I still think you're missing the point. The idea is that you should use vision APIs and LLMs to build traditional browser automation using a DSL or Python.
I don't want to use vision and LLMs for every page. I just want to use vision and LLMs to figure out what elements need to be clicked once. Or maybe every time the site changes the frontend.
The AI would be a compiler that generates the traditional scraper / integration test.
It would save all that long time spent going manually thought every page and figuring out which mistake we did, when that input string doesn't go into that input field or the button on the modal window is not clicked.
I didn’t check the code but there would be a few good ways to specify what you want:
* browser extension that lets you record a few actions
* describing what you want to do with text
* a url with one or two lines of desired JSON to extract
No, that's something completely different than what bravura is talking about, which is why he made a comment to say explicitly that he still thinks you're missing the point.
From your roadmap:
> Prompt Caching - Introduce a caching layer to the LLM calls to dramatically reduce the cost of running Skyvern (memorize past actions and repeat them!)
Adding a caching layer is not what they're asking for. They want to periodically use Skyvern to generate automation code, which they could then deploy themselves in their testing/CI setup. Eventually their target website may make breaking UI changes, then you use Skyvern to generate new automation code. Rinse and repeat. This has nothing to do with an internal caching layer within your service.
We've discussed generating automation code internally a bunch, and what we decided on is to do action generation and memorization, instead of code generation and memorization.
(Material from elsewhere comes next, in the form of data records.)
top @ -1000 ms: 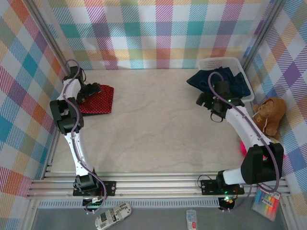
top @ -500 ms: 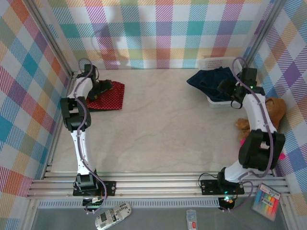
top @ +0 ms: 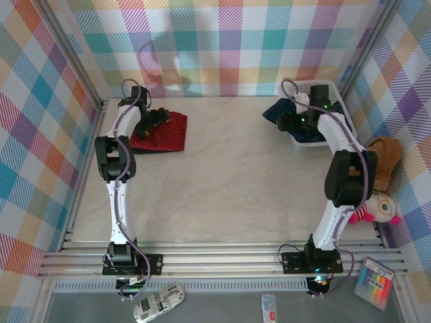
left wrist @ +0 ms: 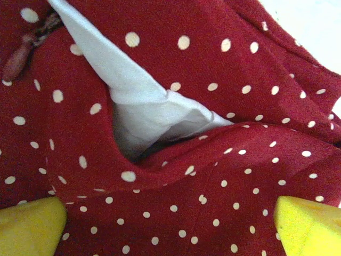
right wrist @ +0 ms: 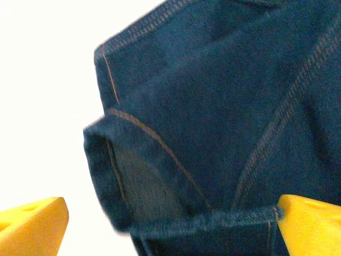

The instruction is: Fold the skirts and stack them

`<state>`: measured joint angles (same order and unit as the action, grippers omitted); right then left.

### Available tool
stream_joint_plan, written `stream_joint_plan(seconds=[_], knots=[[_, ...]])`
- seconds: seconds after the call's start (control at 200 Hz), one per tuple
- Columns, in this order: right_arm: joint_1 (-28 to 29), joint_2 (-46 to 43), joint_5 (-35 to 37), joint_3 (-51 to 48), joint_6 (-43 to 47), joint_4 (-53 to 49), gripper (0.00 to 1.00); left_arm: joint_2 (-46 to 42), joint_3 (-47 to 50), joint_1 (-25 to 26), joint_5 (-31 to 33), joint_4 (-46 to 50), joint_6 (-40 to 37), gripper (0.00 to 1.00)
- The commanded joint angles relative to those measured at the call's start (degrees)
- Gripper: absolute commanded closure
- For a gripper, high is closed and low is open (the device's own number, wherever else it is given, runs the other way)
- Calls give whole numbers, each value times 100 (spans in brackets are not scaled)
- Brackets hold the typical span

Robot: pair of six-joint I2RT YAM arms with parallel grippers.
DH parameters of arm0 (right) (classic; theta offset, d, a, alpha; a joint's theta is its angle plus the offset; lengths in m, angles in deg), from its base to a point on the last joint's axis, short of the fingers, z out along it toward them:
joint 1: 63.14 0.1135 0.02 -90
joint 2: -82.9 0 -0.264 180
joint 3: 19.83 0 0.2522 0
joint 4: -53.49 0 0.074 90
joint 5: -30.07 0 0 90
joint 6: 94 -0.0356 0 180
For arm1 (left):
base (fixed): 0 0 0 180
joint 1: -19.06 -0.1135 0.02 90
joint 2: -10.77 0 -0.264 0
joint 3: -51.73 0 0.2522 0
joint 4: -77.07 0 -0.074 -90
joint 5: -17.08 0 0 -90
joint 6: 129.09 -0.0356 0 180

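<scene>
The red skirt with small white dots [top: 168, 132] lies flat at the back left of the table. My left gripper [top: 156, 118] sits low over its left part, open. In the left wrist view the red skirt [left wrist: 213, 176] spreads under and between the wide-apart yellow fingertips [left wrist: 29, 226], and a white lining [left wrist: 144, 106] shows in a gap. A dark blue denim skirt [top: 275, 110] hangs out of the white basket [top: 331, 87] at the back right. My right gripper [top: 287, 122] hovers at it, open. The denim skirt [right wrist: 213, 117] shows stitched seams between the yellow fingertips [right wrist: 311, 224].
A brown teddy bear [top: 385, 156] and a white-and-pink plush toy [top: 377, 210] lie along the right wall. Plaid walls close in the back and both sides. Small items lie beyond the rail at the near edge [top: 158, 303].
The left gripper and the red skirt shifted right along the back. The right arm swung out to the right wall and back over the basket; the teddy bear moved and the plush toy came into view.
</scene>
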<state>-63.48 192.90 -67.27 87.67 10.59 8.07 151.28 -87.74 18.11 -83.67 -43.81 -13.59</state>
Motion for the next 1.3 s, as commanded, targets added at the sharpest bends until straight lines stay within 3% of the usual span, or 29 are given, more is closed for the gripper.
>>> stream_joint_plan(seconds=[0.0, 0.055, 0.15, 0.285, 0.445, 0.72, 0.955, 1.15, 1.295], knots=[[233, 461, 536, 581, 653, -202, 4, -388, 149, -10, -428, 717, 17, 0], [299, 624, 859, 751, 623, -200, 12, -603, 233, -11, -436, 741, -8, 0], [315, 819, 1581, 1087, 373, -296, 50, -1003, 465, -6, -428, 712, -60, 0], [306, 724, 2024, 1291, 431, -524, 82, -1615, 974, -10, -455, 543, -57, 0], [214, 389, 1860, 1583, 9, -916, 100, -2434, 1795, -11, -525, 184, 40, 0], [60, -462, 2333, 2574, -1447, -804, 100, -3464, 2723, -10, -530, -156, 93, 0], [107, -771, 1408, 3854, -2240, -822, 100, -3515, 3026, 7, -856, -326, 247, 0], [199, -766, 1046, 4748, -2613, -815, 100, -3425, 2991, 51, -1053, -350, 267, 0], [336, -812, -4, 5036, -2923, -779, 100, -3438, 3025, 94, -1453, -515, 241, 0]])
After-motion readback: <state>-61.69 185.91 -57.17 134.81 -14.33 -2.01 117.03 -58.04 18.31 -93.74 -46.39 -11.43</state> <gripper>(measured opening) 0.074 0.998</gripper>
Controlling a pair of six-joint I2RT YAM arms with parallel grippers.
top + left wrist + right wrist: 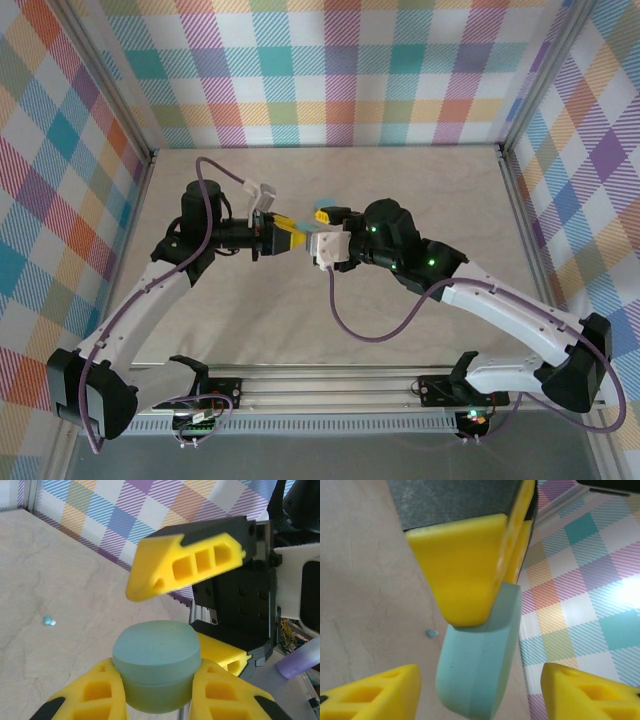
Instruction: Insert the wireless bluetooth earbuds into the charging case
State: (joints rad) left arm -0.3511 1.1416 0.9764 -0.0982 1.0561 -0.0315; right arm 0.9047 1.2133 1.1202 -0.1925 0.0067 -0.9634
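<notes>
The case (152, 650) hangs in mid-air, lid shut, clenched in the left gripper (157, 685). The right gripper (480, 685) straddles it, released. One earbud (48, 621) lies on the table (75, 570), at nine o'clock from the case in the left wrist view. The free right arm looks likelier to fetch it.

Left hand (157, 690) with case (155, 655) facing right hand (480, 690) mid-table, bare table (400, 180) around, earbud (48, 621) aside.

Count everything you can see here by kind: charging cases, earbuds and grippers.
Charging case: 1, light blue, clamped in the left gripper
Earbud: 1, pale blue, loose on the table
Grippers: 2, the left gripper, and the right gripper with its jaws open around the case
Total: 4
</notes>
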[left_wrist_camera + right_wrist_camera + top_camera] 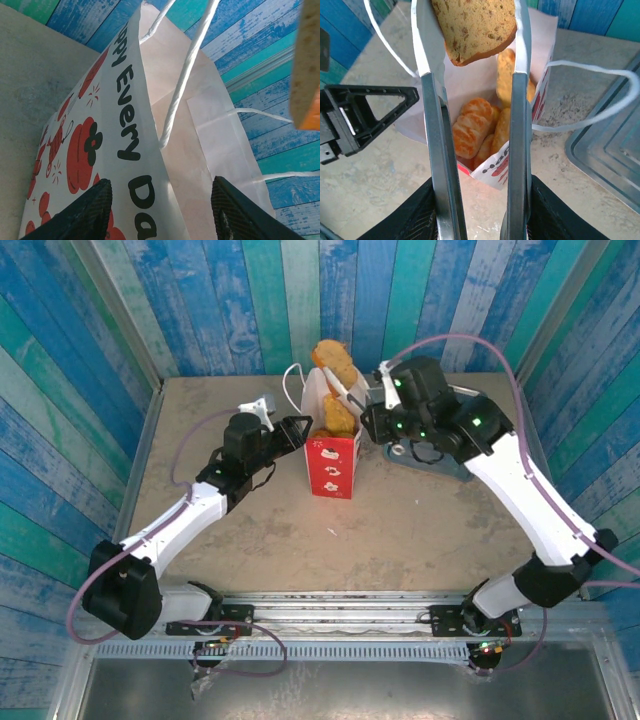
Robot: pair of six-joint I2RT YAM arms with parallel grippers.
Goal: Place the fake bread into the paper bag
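Where the top camera looks down: paper bag (336, 462) upright in the middle of the desk (420, 530); fake bread (333, 362) poised over its 12 o'clock rim, ready to drop.
Left wrist: left tool (160, 205) straddles the bag's 9 o'clock side to steady it; squeezing or not, I cannot tell.
Right wrist: right tool (480, 215) clenched on tongs (437, 150) pinching that bread above the mouth; more pastries (470, 127) inside; tray (605, 155) at 4 o'clock.

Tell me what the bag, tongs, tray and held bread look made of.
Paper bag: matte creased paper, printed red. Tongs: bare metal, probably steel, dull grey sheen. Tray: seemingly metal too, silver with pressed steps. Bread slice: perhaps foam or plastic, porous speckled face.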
They're not that far apart conceptually, but there is one important distinction: The generated output would just be a list of actions and their associated data source.
For example, if Skyvern was asked to log-in to a website and do a search for product X, the generated action plan would include:
1. Click the log in button
2. Click "sign in with email"
3. Input the email address retrieved from source X
4. Input the password retrieved from source Y
5. Click log in
6. Click on the search bar
7. Input the search term from source Z
8. Click Search
Now, if the layout changed and suddenly the log-in button had a different XPath, you have two options:
1. Re-generate the entire action plan (or sub-action plan)
2. Re-generate the specific component that broke and assume everything else in the action plan still works
I don't want to use vision and LLMs for every page. I just want to use vision and LLMs to figure out what elements need to be clicked once. Or maybe every time the site changes the frontend.